Gen. Scott Berrier, director of the Defense Intelligence Agency. Instead, the
regime would likely continue its attempts to isolate Taiwan in order to coerce
it into unification through fear and intimidation.
As
such, Berrier said that Taiwan’s military is learning from the Ukrainians’
fight against its Russian invaders, and the successes it has been able to build
with a relatively modest, but supremely spirited, fighting force.
“There
are some things that we can do with Taiwan,” Berrier said. “I think they’re
learning some very interesting things from the Ukrainian conflict like how
important leadership is, how important small unit tactics are, how important an
NCO [non-commissioned officers] corps is.”
Still,
he cautioned that Taiwan isn’t yet capable of repelling or deterring a CCP
invasion, and questioned whether its forces would match the will for battle
that the Ukrainians have thus far displayed.
“They
have a largely conscript force,” Berrier said of the Taiwanese military. “I
don’t believe it is where it should be.
“I
think Taiwan could do more.”
But,
with the right weapon systems and better training, Berrier said, Taiwan could
have a fighting chance.
To that
end, he said, the United States could help Taiwan to better understand where
its defense dollars could be best spent to ensure its continued de facto
independence and democratic way of life. To achieve that, it’s necessary to
understand precisely how broad-ranging the CCP’s potential strategies are for
seizing Taiwan.
“China
has a range of military options to coerce Taiwan, including increasing military
presence operations, an air and maritime blockade, seizure of Taiwan’s smaller
outlying islands, and a full-scale amphibious invasion of Taiwan itself,”

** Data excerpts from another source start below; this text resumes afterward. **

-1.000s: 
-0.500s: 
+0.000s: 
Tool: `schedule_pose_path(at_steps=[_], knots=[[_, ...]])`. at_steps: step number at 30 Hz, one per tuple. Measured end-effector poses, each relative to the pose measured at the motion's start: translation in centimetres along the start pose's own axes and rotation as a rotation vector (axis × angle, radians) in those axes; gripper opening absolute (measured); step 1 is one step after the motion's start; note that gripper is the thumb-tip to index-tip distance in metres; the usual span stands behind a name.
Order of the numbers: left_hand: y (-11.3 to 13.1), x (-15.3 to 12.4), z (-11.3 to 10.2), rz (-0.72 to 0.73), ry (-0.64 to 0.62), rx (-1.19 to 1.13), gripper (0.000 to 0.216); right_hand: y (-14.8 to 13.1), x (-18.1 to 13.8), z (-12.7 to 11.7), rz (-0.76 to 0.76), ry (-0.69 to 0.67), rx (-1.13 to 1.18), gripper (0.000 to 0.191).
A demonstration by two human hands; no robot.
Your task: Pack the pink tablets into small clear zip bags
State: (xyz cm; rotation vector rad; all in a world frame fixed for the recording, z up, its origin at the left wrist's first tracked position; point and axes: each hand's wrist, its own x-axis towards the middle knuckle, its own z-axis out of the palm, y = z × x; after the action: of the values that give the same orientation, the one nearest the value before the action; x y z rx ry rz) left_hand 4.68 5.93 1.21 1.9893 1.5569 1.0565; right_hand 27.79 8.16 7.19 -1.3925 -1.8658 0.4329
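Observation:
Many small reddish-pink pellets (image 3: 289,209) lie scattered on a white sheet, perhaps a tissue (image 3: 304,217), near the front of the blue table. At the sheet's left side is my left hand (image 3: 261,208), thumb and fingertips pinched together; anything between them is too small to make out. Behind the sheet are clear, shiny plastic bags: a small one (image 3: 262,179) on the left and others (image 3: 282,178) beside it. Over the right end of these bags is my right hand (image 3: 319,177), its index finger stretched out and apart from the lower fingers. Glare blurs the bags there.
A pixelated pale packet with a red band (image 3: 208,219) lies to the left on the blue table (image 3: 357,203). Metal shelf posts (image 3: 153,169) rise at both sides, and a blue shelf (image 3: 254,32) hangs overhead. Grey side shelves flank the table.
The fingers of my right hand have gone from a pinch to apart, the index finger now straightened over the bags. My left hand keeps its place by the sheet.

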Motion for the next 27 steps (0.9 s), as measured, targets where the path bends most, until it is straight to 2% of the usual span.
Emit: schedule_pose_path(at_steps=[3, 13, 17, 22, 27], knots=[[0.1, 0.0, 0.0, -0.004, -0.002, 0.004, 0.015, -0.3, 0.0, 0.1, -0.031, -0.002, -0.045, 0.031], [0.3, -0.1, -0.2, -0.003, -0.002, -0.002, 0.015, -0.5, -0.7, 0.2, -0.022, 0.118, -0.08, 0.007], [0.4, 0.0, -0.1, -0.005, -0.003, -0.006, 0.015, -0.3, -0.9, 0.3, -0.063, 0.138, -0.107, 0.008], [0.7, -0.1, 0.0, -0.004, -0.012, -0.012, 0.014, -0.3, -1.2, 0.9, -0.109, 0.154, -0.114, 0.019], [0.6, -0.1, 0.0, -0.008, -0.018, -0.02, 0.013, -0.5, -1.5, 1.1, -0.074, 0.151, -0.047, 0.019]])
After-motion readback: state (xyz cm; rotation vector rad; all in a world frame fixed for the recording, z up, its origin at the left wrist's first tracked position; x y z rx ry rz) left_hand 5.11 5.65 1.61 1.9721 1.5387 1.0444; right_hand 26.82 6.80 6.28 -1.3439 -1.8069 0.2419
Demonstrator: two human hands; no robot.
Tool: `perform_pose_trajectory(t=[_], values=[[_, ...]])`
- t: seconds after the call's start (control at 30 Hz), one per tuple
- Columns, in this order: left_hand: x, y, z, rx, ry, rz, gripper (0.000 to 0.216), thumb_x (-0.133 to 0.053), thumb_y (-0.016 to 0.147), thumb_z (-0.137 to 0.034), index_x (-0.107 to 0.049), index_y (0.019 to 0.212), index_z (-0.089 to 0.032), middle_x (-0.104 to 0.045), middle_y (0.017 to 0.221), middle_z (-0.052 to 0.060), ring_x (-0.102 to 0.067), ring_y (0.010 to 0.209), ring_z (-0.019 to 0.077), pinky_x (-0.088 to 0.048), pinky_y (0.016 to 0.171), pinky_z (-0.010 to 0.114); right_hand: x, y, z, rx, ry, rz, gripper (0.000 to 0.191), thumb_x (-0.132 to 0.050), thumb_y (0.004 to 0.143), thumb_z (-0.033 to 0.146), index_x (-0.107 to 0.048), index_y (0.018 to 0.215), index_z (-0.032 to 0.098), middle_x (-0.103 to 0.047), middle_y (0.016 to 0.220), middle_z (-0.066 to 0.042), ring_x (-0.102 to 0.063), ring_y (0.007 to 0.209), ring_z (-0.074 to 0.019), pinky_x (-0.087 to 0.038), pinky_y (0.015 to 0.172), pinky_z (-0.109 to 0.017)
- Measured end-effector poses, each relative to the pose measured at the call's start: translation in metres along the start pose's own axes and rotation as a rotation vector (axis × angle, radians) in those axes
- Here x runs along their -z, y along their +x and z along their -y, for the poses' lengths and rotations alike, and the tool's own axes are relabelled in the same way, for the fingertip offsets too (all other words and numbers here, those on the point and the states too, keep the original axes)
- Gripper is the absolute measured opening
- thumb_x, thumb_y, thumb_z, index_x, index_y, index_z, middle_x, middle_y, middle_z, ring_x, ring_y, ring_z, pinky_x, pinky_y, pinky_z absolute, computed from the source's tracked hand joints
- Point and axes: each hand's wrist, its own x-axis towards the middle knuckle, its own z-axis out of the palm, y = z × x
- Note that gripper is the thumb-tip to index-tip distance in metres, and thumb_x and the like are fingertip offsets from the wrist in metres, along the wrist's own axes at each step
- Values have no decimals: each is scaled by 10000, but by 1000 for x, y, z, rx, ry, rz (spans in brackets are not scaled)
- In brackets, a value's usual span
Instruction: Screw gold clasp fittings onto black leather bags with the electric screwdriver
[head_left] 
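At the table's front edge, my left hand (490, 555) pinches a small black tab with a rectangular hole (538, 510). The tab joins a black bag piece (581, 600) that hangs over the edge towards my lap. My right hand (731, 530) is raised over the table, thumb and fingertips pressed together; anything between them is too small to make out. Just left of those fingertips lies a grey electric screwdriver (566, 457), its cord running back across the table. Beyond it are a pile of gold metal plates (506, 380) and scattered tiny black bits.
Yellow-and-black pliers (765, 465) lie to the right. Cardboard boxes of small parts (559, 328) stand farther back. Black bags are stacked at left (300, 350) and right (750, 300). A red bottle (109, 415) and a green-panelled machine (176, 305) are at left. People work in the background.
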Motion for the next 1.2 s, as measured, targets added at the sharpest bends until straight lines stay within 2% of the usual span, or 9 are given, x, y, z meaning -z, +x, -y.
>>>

Berrier said in a prepared statement.
“Beijing
appears willing to defer the use of military force as long as it considers that
unification with Taiwan can be negotiated and that the costs of conflict
outweigh the benefit.”
Perhaps
most importantly, he said, China and Russia would continue to grow their
militaries and develop new capabilities with the goal of displacing the United
States for so long as they perceived the nation to be a declining power.
“Both
China and Russia perceive that the United States is a nation in decline and use
that view as a pretext for advancing their authoritarian models and executing
their global ambitions,” Berrier said.
The
United States will need to work tirelessly to curb the growth of those global
ambitions and to ensure the continued self-determination of Taiwan, according
to the committee’s ranking Republican member, Sen. Jim Inhofe (R-Okla.)
“The
Chinese threat is beyond anything we’ve ever dealt with before,” Inhofe said.